The Problem
Anyone may need to go into long term care at some point on the future and if so he or she may need to fund the costs of their own care. Inheritance Tax is bad enough but the cost of entering into long term residential care in old age can be even worse, with some people paying 100% of everything they own, over and above a lower capital limit of £12,500 to cover the cost of their care home fees.
If someone deliberately deprives him or herself of assets so as to reduce the amount they have to pay for care, then he or she may be treated as if they still own that "notional capital" and it can be included in a means-test.
Examples of deliberate deprivation vary but will include the payment of a lump sum to another person or the transfer of the family home to the next generation.
A Solution
Most couples own a property as joint tenants, meaning that if one of them should dies then the survivor inherits the entire property.
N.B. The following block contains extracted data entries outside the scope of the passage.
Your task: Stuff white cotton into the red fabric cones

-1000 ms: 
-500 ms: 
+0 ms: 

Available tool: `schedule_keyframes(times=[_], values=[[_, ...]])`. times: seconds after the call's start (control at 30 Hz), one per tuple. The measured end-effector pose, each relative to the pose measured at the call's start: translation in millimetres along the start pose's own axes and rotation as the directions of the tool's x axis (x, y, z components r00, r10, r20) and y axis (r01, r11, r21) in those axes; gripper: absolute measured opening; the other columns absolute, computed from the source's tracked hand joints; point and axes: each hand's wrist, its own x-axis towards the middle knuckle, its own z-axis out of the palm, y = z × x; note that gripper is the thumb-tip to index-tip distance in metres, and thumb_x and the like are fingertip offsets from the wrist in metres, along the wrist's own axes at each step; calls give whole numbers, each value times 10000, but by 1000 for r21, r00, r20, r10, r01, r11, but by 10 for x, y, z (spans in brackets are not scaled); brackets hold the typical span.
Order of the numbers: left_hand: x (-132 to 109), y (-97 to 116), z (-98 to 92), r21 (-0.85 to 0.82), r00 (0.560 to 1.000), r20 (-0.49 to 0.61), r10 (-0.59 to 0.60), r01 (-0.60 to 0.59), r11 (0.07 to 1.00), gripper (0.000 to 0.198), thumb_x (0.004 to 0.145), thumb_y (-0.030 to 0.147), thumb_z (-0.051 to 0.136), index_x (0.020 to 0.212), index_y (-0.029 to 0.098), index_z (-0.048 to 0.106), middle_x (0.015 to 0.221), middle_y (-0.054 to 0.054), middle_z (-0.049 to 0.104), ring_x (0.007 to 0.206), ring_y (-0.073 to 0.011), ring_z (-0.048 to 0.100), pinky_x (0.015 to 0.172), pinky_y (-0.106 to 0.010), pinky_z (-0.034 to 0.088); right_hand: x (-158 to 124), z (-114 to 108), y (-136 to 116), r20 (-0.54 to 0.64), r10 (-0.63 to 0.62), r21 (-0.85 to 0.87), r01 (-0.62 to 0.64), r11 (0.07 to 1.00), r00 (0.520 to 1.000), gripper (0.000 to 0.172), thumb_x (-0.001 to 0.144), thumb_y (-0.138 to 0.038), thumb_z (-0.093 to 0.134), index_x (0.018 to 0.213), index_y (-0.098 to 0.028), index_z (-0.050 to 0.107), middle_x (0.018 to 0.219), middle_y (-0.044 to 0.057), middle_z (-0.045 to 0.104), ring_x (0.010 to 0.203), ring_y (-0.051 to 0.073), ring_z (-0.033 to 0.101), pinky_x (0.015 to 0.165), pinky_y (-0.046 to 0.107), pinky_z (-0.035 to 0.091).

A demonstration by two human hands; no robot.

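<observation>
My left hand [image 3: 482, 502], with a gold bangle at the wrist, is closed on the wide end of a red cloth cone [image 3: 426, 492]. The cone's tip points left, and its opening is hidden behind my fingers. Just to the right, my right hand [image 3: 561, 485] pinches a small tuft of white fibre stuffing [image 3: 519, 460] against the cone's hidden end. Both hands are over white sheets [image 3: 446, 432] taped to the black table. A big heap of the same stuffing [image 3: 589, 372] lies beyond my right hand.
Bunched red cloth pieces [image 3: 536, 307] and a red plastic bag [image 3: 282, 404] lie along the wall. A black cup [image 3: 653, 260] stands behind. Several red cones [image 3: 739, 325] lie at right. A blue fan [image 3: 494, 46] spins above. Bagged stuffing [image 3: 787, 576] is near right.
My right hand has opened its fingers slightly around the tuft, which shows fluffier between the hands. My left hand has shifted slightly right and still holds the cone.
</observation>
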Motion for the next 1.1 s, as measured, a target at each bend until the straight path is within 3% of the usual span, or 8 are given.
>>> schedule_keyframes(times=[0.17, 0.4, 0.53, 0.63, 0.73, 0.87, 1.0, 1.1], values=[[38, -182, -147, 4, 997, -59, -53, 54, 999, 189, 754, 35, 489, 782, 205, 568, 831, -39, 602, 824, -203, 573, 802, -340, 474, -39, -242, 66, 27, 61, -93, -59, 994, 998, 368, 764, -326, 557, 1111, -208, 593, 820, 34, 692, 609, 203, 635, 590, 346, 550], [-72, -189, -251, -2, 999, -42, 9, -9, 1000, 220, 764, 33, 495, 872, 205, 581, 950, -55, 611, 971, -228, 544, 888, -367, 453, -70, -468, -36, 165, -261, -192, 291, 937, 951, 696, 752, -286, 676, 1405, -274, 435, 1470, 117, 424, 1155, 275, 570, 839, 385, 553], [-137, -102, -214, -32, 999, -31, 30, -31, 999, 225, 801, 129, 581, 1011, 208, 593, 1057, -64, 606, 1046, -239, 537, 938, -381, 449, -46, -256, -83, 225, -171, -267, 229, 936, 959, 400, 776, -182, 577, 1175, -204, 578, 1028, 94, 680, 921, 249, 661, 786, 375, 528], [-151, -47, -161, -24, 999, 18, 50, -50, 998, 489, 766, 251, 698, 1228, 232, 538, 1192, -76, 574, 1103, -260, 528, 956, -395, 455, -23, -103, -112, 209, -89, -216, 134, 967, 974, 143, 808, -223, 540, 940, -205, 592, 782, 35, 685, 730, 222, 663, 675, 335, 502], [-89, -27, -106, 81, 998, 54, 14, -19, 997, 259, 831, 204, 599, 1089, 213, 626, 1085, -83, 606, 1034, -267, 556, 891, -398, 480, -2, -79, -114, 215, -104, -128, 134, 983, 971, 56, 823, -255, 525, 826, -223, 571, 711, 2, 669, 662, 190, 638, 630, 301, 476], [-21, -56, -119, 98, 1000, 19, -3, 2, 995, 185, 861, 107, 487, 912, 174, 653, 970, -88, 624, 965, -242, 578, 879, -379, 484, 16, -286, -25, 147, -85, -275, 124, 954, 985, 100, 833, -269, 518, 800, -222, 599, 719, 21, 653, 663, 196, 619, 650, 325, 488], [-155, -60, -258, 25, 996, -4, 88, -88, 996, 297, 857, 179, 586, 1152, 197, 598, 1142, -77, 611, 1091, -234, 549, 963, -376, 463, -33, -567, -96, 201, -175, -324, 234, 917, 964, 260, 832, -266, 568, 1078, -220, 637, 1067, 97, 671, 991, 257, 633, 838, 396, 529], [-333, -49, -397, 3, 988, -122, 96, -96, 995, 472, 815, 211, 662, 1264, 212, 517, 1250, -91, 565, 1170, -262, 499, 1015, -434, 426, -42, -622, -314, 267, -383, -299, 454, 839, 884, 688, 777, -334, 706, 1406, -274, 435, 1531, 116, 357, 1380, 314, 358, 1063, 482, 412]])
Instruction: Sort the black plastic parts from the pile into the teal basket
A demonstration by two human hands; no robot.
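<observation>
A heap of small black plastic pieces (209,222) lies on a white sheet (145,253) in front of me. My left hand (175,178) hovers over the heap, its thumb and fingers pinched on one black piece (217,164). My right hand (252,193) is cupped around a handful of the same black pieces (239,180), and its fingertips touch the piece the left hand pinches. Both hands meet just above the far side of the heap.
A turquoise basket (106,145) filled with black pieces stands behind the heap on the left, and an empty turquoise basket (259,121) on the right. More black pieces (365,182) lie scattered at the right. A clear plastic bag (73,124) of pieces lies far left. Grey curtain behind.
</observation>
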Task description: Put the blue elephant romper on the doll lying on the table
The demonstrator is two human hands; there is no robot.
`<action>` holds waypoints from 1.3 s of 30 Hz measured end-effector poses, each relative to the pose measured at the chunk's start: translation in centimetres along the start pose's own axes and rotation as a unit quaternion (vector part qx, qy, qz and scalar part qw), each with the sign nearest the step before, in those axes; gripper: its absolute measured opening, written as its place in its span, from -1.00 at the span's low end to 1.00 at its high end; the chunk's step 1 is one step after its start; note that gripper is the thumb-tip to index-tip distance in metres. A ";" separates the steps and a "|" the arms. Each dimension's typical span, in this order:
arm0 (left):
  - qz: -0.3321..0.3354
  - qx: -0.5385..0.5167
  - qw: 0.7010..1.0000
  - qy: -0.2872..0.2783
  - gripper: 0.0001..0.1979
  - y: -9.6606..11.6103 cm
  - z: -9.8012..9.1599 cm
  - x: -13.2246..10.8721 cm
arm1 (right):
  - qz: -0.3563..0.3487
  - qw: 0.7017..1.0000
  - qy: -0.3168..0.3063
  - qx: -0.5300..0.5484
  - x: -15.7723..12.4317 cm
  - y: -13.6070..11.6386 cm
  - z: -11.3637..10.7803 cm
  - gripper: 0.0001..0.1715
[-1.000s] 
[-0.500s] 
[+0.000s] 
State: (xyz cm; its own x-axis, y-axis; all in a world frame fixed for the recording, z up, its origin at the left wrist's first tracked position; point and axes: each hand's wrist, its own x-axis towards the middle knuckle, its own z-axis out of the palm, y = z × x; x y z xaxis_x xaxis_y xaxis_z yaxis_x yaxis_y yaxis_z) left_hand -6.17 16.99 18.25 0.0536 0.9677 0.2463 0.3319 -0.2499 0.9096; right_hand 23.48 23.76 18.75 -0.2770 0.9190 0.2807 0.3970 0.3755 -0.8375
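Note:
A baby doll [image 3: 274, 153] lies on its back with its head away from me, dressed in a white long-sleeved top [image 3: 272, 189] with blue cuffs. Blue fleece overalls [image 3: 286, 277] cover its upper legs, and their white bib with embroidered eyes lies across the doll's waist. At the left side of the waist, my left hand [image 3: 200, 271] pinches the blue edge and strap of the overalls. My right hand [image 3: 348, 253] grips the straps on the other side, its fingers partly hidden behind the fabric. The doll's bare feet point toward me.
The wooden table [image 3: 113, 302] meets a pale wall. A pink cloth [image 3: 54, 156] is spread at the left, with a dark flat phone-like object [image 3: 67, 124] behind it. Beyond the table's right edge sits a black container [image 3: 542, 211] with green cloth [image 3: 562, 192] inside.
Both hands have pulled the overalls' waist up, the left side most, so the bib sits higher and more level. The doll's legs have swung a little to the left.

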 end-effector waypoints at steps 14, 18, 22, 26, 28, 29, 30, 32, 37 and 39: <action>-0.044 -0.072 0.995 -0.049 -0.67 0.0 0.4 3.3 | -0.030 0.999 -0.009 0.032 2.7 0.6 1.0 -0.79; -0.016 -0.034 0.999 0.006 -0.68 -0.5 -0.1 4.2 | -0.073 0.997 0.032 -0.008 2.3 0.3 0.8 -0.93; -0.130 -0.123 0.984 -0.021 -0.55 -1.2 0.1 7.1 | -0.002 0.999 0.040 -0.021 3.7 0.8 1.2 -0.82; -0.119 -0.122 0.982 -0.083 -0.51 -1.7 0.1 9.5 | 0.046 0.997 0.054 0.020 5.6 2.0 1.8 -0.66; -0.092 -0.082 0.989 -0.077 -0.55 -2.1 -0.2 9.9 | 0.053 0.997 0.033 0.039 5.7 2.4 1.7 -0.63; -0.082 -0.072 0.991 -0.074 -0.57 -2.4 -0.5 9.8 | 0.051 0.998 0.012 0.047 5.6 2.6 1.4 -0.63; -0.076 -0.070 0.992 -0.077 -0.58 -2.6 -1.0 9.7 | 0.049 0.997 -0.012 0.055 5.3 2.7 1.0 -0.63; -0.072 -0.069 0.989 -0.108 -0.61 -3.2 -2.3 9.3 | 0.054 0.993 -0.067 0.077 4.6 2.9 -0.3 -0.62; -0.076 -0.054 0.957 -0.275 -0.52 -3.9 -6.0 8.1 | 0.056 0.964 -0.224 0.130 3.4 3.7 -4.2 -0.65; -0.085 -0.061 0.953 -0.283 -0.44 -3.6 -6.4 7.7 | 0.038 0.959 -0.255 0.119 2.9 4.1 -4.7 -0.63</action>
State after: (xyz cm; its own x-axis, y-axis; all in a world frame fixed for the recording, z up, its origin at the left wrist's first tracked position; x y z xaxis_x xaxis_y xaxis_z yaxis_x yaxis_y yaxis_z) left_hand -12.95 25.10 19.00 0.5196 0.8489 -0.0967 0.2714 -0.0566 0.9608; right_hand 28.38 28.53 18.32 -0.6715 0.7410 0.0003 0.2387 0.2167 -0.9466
There is another option. Each of the owners could own the property as a "tenant in common" meaning that each owns a half share in the house. This way they can each have a say on who should inherit their share of the house on first death. A Trust is set up so that each partner can leave their share of the property to the children but giving the surviving partner rights of occupation. This means the surviving partner is legally entitled to live in the house for as long as he or she wishes. Certain conditions can be included here, such as a requirement that the survivor not remarry or live with another partner. However, the share which is held in Trust cannot be claimed by the Local Authority to pay for residential care for the survivor.
The same arrangement can be used to protect property owned by one spouse. Similarly, a protective will trust can be useful for couples of second marriages who wish to protect not only their childrens’ inheritance but who also want to provide some security and a home for their partner.